OK. The rest of my post stands. undefined is undefined, it's not
"required" to do anything in such a case.

**vid512@gmail.com** · Dec 15 '06, 10:25 PM

Re: integer overflow in scanf functions

so, we agree, it's undefined.

wouldn't it be better to return this overflow as error? 10 digits would
be read off the file/stream/whatever, and function will return as if
number format was invalid, with errno=ERANGE.

i don't think that current behavior is what people await. and scanf
functions are doing lot of "smart" stuff already, just because people
await such behavior.

**Walter Roberson** · Dec 15 '06, 10:35 PM

Re: integer overflow in scanf functions

In article <slrneo60qq.478 .random@rlaptop .random.yi.org> ,
Random832 <random832@gmai l.comwrote:

>"Except in the case of a % specifier, the input item (or, in the
>case of a %n directive, the count of input characters) is
>converted to a type appropriate for the conversion specifier. [...]
>Unless assignment suppression was indicated by a *, the result
>of the conversion is placed in the object pointed to by the first
>argument following the format argument that has not
>already received a conversion result. If this object does not
>have an appropriate type, or if the result of the conversion cannot
>be represented in the space provided, the behaviour is undefined."

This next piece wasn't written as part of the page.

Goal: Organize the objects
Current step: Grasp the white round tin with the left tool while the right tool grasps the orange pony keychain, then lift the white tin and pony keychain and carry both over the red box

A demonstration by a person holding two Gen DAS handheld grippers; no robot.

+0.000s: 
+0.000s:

>It's undefined. Which means there _are_ no requirements. An
>implementati on is free to treat it as 1, or as 429496729 with 7 still on
>the stream, or as such with 7 _not_ still on the stream, or as
>4294967295 (saturation), etc, etc

No, consumption of the maximum characters is -required-. It cannot
leave the other characters in the stream. The undefined part comes
in the valuation and storage of the overly-long result, not in
how many characters are consumed from input.
--
All is vanity. -- Ecclesiastes

**Eric Sosman** · Dec 15 '06, 10:55 PM

Re: integer overflow in scanf functions

Walter Roberson wrote:

In article <slrneo60qq.478 .random@rlaptop .random.yi.org> ,
Random832 <random832@gmai l.comwrote:

>>
>It's undefined. Which means there _are_ no requirements. An
>implementati on is free to treat it as 1, or as 429496729 with 7 still on
>the stream, or as such with 7 _not_ still on the stream, or as
>4294967295 (saturation), etc, etc

>
No, consumption of the maximum characters is -required-. It cannot
leave the other characters in the stream. The undefined part comes
in the valuation and storage of the overly-long result, not in
how many characters are consumed from input.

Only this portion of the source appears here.